▶ Exercise aim: Please restate the records below word for word, leaving out every picture.

Dataset records:
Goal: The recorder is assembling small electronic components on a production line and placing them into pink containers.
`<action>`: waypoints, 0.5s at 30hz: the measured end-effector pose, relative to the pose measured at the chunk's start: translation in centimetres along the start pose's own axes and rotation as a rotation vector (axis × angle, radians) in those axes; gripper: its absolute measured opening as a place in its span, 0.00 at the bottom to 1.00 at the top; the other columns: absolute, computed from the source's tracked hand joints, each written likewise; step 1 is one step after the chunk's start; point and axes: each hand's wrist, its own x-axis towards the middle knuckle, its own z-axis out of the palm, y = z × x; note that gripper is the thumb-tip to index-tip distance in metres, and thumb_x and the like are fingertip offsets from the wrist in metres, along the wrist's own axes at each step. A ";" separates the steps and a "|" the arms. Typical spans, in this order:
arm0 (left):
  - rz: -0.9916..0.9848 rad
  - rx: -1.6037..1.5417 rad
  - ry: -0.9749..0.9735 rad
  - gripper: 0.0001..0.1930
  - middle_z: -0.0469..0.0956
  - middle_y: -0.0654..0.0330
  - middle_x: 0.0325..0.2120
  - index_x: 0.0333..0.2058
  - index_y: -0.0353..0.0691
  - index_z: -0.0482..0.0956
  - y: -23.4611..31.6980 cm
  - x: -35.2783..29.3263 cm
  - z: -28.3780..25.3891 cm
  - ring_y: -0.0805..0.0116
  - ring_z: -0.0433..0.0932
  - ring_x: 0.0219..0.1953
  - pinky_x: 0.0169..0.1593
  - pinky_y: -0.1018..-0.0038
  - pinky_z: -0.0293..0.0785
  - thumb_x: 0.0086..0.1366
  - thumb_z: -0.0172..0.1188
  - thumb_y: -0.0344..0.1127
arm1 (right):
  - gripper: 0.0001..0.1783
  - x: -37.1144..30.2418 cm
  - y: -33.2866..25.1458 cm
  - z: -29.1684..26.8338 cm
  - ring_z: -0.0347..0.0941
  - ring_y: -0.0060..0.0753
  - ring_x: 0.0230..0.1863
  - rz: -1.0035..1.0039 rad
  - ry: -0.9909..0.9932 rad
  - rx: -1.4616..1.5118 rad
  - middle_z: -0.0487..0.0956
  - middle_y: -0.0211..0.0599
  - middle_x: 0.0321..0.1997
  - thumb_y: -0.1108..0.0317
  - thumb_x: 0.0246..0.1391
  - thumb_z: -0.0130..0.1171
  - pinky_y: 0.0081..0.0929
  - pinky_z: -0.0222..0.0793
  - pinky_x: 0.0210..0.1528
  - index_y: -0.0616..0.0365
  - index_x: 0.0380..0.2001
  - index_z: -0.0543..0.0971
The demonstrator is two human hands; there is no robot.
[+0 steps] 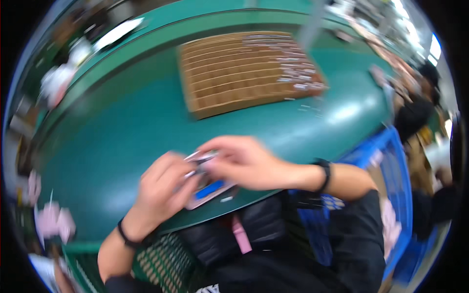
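My left hand (163, 185) curls its fingers round the left side of a small pink casing (198, 202) with a blue block (209, 189) inside. Above the casing, the thumb and forefinger of my right hand (244, 163) are pinched together. Small dark and silvery parts show between the fingertips of both hands, too blurred to name. Both hands are at the near edge of the green table (117, 161). A small white piece (226, 199) lies just right of the casing.
A divided cardboard tray (234, 73) stands at the far side, with many small pieces in its right cells. Blue crate (400, 180) at right, green basket (163, 263) below my left forearm. Another person (415, 112) sits at far right. Pink pieces (56, 222) hang at left.
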 end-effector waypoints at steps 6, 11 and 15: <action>-0.253 -0.280 0.043 0.10 0.81 0.56 0.33 0.36 0.35 0.83 -0.5 -0.7 -1.2 0.63 0.82 0.33 0.35 0.72 0.79 0.56 0.74 0.24 | 0.21 1.2 -1.5 0.1 0.80 0.21 0.34 -0.302 -0.055 -0.583 0.80 0.33 0.34 0.74 0.55 0.73 0.19 0.75 0.36 0.63 0.52 0.82; -0.151 -0.200 0.036 0.11 0.81 0.56 0.34 0.37 0.35 0.83 -0.9 -1.1 -0.6 0.63 0.82 0.32 0.34 0.73 0.80 0.55 0.74 0.24 | 0.19 1.4 -0.3 0.7 0.80 0.24 0.32 -0.342 0.029 -0.601 0.82 0.36 0.34 0.77 0.52 0.73 0.22 0.75 0.35 0.63 0.48 0.83; -0.098 -0.096 0.023 0.11 0.81 0.56 0.33 0.36 0.34 0.83 -1.1 -0.9 -0.7 0.64 0.83 0.30 0.34 0.74 0.80 0.55 0.74 0.24 | 0.21 1.6 -0.4 0.2 0.81 0.30 0.38 -0.293 -0.011 -0.633 0.83 0.40 0.39 0.73 0.52 0.75 0.26 0.77 0.39 0.63 0.50 0.83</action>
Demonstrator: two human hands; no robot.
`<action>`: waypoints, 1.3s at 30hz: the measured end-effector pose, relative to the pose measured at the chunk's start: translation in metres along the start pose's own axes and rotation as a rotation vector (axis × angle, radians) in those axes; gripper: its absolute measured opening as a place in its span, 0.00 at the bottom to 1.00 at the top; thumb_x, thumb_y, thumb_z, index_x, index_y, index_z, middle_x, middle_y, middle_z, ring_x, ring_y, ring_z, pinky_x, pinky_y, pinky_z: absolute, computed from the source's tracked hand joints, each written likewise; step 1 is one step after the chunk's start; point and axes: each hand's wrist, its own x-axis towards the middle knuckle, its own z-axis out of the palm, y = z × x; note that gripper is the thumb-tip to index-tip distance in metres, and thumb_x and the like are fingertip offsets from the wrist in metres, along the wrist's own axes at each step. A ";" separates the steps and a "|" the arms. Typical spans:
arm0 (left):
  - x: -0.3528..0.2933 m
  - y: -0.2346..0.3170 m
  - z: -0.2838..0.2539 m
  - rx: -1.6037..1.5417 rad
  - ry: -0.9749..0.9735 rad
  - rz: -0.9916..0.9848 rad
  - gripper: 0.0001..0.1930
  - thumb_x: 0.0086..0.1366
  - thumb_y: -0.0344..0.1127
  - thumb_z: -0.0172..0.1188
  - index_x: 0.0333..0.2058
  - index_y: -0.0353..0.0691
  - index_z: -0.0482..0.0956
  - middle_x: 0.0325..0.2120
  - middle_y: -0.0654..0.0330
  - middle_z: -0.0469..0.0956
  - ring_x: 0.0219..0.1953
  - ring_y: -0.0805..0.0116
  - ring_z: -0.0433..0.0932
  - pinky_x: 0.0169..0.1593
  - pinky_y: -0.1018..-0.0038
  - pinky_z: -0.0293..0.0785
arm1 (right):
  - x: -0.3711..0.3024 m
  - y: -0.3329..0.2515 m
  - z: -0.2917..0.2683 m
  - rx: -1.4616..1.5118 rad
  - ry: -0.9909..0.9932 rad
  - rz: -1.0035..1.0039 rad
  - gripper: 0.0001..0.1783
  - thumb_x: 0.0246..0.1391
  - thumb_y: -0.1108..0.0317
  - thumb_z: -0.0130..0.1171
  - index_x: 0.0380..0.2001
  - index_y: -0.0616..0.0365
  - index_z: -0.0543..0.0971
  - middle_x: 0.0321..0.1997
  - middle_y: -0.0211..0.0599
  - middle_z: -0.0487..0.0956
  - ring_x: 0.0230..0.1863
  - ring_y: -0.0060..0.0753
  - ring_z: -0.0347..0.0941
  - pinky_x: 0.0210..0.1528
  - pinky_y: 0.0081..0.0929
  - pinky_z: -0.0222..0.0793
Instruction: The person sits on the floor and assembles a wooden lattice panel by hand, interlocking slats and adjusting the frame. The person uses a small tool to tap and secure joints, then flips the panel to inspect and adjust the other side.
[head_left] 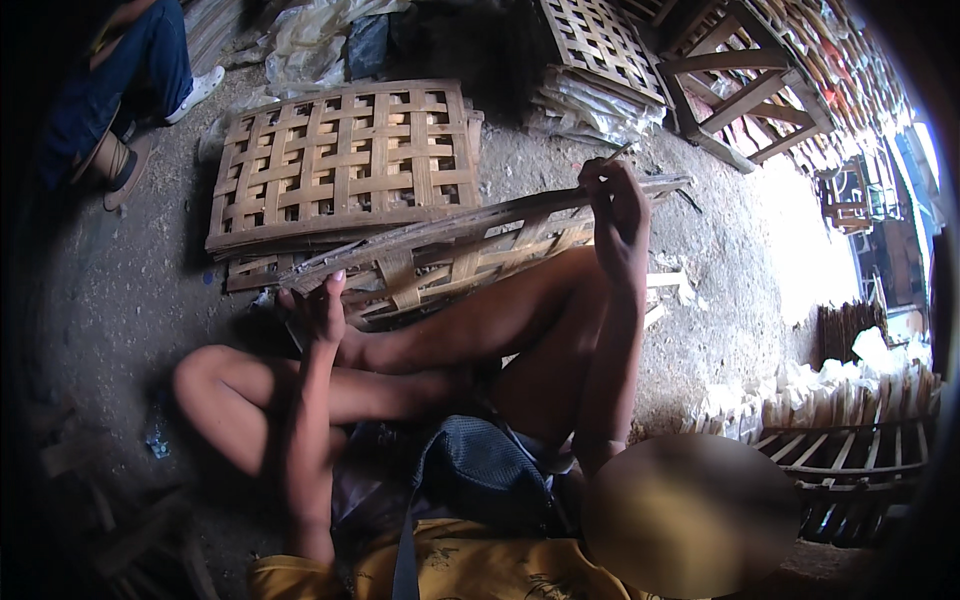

▶ Solution:
Goal: The recorder is assembling small electronic components on a production line and placing them into pink containers.
`<action>`: waypoints, 0.5s at 30hz: the measured end-effector pose, relative to the pose measured at the chunk's start: translation in centimetres along the start pose's own axes and rotation as a rotation vector (axis × angle, radians) in those axes; gripper: its absolute measured opening as a place in its span, 0.00 at the bottom to 1.00 at the top; the other columns: absolute, computed from the source's tracked hand joints, each written likewise; step 1 is one step after the chunk's start; point and axes: each hand's wrist, its own x-axis towards the middle knuckle, its own z-axis out of the palm, y = z × x; note that gripper is the thumb-tip to index-tip distance in metres, and thumb_x and the like are fingertip offsets from the wrist in metres, along the wrist's own axes at each step. A ";" separates the steps and a "|" the arms. Typical spans, in this order:
arm0 (left):
  - rz: -0.9916..0.9848 rad
  - rx: -1.6037..1.5417 rad
  - ry: -0.9749..0.9735 rad
  - gripper: 0.0001..0.1930
  - middle_z: -0.0469..0.0956
  - middle_y: -0.0654..0.0330
  - middle_x: 0.0325..0.2120
  - index_x: 0.0333..0.2058
  - index_y: -0.0353..0.0691
  - index_z: -0.0482..0.0956
  - y: -23.4611..31.6980 cm
  - x: -35.2783..29.3263 cm
  - z: -28.3780..25.3891 cm
  - ring_y: -0.0805..0.0116
  - ring_z: -0.0433..0.0932
  - ring_x: 0.0219..0.1953
  - pinky_x: 0.0169..0.1593
  - pinky_y: -0.1018..-0.0038
  - pinky_z: -0.0293..0.0785
  - thumb_x: 0.0086..0.1366
  - thumb_z: -0.0172..0.1188
  - thumb_y: -0.0344..0.1127
arm1 (right):
  - gripper: 0.0001..0.1783
  - x: -37.1144..30.2418 cm
  - y: -33.2866..25.1458 cm
  - z: -29.1684..26.8338 cm
  - ring_z: -0.0347..0.0941
  - ring_y: -0.0060..0.0753
  - ring_x: 0.0230..0.1863
  - rz: -1.0035..1.0039 rad
  - ry: -0.9909..0.9932 rad
  - rx: -1.4616..1.5118 rad
  - middle_z: -0.0487..0.0956
  - middle_y: -0.0211..0.0599
  - middle_x: 0.0321..0.1997
  - thumb_y: -0.1108..0.0317
  - thumb_x: 0.0246..0.1391
  - thumb_z: -0.0130..0.1171
  - pinky_y: 0.0081..0.0929
  - pinky_z: -0.0222..0.0793
  - pinky_x: 0.0210..0.1528
  - index_y: -0.0616..0.0365
  - index_x: 0.0380..0.2001
  - index_z: -0.0543..0.0971
The demonstrator is two human hands; there is no robot.
[+0 steps] 
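My left hand (163, 185) curls its fingers round the left side of a small pink casing (198, 202) with a blue block (209, 189) inside. Above the casing, the thumb and forefinger of my right hand (244, 163) are pinched together. Small dark and silvery parts show between the fingertips of both hands, too blurred to name. Both hands are at the near edge of the green table (117, 161). A small white piece (226, 199) lies just right of the casing.
A divided cardboard tray (234, 73) stands at the far side, with many small pieces in its right cells. Blue crate (400, 180) at right, green basket (163, 263) below my left forearm. Another person (415, 112) sits at far right. Pink pieces (56, 222) hang at left.
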 end-effector waypoints at steps 6, 11 and 15: <action>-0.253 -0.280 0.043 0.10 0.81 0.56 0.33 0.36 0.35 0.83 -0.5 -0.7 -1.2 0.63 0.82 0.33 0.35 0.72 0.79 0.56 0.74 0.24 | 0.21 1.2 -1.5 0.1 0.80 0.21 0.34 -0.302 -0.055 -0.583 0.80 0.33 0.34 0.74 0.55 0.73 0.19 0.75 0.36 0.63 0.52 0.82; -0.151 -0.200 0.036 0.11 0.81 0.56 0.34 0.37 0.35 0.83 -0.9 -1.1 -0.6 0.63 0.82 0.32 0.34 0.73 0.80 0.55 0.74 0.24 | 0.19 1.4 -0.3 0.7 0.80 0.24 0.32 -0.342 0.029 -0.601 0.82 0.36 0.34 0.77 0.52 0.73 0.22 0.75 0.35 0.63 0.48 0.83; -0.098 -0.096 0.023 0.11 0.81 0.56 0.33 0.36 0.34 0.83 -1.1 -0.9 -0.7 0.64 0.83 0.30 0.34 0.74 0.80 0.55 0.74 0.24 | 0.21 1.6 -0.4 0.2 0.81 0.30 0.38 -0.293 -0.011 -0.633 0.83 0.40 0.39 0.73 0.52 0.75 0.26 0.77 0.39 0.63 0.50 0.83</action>
Demonstrator: two human hands; no robot.
`<action>`: waypoints, 1.3s at 30hz: the measured end-effector pose, relative to the pose measured at the chunk's start: translation in metres along the start pose's own axes and rotation as a rotation vector (axis × angle, radians) in those axes; gripper: its absolute measured opening as a place in its span, 0.00 at the bottom to 1.00 at the top; thumb_x, thumb_y, thumb_z, index_x, index_y, index_z, middle_x, middle_y, middle_z, ring_x, ring_y, ring_z, pinky_x, pinky_y, pinky_z: absolute, computed from the source's tracked hand joints, each written likewise; step 1 is one step after the chunk's start; point and axes: each hand's wrist, its own x-axis towards the middle knuckle, its own z-axis out of the palm, y = z × x; note that gripper is the thumb-tip to index-tip distance in metres, and thumb_x and the like are fingertip offsets from the wrist in metres, along the wrist's own axes at each step. A ";" separates the steps and a "|" the arms. Typical spans:
arm0 (left):
  - x: -0.3528..0.2933 m
  - y: -0.2346..0.3170 m
  - z: -0.2838..0.2539 m
  - rx: -1.6037..1.5417 rad
  - ry: -0.9749..0.9735 rad
  - rz: -0.9916..0.9848 rad
  - gripper: 0.0001..0.1930
  - thumb_x: 0.0086..0.1366
  - thumb_y: -0.0344..0.1127
  - thumb_z: -0.0172..0.1188
  - index_x: 0.0333..0.2058
  - index_y: -0.0353..0.0691
  - index_z: -0.0482..0.0956
  - middle_x: 0.0325..0.2120
  - middle_y: -0.0654..0.0330
  - middle_z: -0.0469..0.0956
  - ring_x: 0.0219..0.1953
  - ring_y: -0.0805..0.0116
  - ring_z: -0.0433..0.0932
  - pinky_x: 0.0169..0.1593
  - pinky_y: -0.1018..-0.0038
  - pinky_z: -0.0293..0.0785
arm1 (right):
  - x: -0.3711..0.3024 m
  - y: -0.3329..0.2515 m
  - z: -0.2917..0.2683 m
  - rx: -1.4616..1.5118 rad
  - ry: -0.9909..0.9932 rad
  - rz: -1.0035..1.0039 rad
  - gripper: 0.0001..0.1783
  - thumb_x: 0.0246..0.1391
  - thumb_y: -0.1108..0.0317
  - thumb_z: -0.0130..0.1171
  - index_x: 0.0380..0.2001
  - index_y: -0.0616..0.0365
  - index_z: -0.0543..0.0971
  - middle_x: 0.0321..0.1997
  - middle_y: -0.0211..0.0599
  - middle_z: -0.0487..0.0956
  - ring_x: 0.0230..0.1863
  - ring_y: -0.0060..0.0753
  - ring_z: -0.0347..0.0941
  - pinky_x: 0.0210..0.1528
  - pinky_y: 0.0081..0.0929
  - pinky_z: -0.0222..0.0793
Instruction: The person sits on the floor and assembles a wooden lattice panel by hand, interlocking slats and adjusting the frame. The person uses a small tool to tap and secure joints, then flips the panel to inspect and adjust the other side.
[head_left] 

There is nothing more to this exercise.